Oddly, that’s exactly what Notepad++ with the Hex Editor plugin does. And yet, the original poster said that wasn’t sufficient. Why do you think it is sufficient?
Tools like HxD, 010 Editor, or Bless Hex Editor let you see line breaks correctly while still letting you edit hex values directly. In 010 Editor, you can even create a template to map the structured fields for easier editing.
Some of those sound promising (like the one with the template), even though the original poster already dismissed standard hex editors as not being sufficient for their needs.
@Tnega-Terces said in How To Read And Edit ASCII File with HEX Values Inside:
It’s a normal ASCII file with lines for each individual game object and human readable variable names,
It’s not an ASCII file. As @mpheath and @Terry-R indicated, it’s a binary file that just happens to have some text encoded as ASCII. But that does not make it an ASCII file. No solution in Notepad++ is going to completely satisfy you, because Notepad++ is a text editor, not a binary editor. And most hex editors aren’t going to be what you want, because they focus on just providing you with the hex, not with a formatted text document that shows the encoded numbers that are represented by the binary bytes that Notepad++ shows you. One that allows templating data structures does sound promising for your needs, but a Notepad++ text editor forum is not the right place to dig into the intricacies of some other hex editor tool (and if that’s the path you want to take, you’ll have to go somewhere else to learn more about the tool that you do choose).
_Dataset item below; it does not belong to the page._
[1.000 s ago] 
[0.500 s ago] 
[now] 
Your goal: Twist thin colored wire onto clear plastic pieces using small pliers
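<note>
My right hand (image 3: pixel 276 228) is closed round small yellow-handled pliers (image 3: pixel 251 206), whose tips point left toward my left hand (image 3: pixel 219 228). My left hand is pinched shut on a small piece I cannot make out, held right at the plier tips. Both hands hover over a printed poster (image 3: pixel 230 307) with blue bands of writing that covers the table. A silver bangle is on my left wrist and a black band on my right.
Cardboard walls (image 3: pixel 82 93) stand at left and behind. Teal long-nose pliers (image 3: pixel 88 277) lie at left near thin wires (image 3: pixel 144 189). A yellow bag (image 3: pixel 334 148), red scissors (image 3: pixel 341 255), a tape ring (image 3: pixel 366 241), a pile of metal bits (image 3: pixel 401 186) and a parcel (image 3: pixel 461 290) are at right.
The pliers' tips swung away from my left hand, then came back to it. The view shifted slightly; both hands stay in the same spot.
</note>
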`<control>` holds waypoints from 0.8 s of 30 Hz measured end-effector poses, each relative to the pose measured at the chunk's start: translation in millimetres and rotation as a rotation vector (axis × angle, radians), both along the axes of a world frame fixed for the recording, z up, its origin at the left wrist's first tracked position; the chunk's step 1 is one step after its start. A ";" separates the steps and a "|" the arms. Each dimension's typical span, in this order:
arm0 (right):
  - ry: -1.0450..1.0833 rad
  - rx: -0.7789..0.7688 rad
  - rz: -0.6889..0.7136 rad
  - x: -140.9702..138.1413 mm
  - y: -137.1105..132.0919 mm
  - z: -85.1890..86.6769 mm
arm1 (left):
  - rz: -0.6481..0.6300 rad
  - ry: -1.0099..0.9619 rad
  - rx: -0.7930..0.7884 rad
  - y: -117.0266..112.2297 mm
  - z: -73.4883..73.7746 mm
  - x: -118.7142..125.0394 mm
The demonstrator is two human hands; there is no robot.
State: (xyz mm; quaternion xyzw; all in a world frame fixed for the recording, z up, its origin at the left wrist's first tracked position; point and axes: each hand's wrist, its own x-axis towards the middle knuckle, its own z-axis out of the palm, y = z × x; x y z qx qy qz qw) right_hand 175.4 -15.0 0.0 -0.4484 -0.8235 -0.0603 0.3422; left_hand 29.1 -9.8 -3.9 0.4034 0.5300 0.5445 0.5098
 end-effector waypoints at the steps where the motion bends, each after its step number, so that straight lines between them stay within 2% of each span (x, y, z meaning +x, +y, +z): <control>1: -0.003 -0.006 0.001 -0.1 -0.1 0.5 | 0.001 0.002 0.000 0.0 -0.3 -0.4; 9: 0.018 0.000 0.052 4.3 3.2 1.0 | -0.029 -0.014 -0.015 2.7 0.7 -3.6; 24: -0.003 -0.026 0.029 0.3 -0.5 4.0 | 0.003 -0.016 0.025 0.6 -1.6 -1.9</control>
But I think your best bet is to find a converter for that file format that @mpheath suggested – if it can convert from the binary format to a textual JSON, then you can edit the text-based JSON in Notepad++; since it’s a 2-way converter, then after you edit the JSON, you should be able to go back to the binary format, so that you can use the edited results in your game. That’s really your best bet.
Assuming that it’s a command-line utility, we could even help you set up the NppExec plugin to allow you to load the binary file, have NppExec call the external converter and show the results in Notepad++, allow you to edit the JSON in Notepad++, and then when you save the file, NppExec could automatically convert it back for you. I have a similar workflow that I played with for encrypting and decrypting files using gpg, and the essential structure of that would work for your needs, just using the GVAS conversion script as the external tool, instead of the gpg executable. Ah, right, I even show one direction in this FAQ, and the same style of script could work for you – so you could use that as the starting point.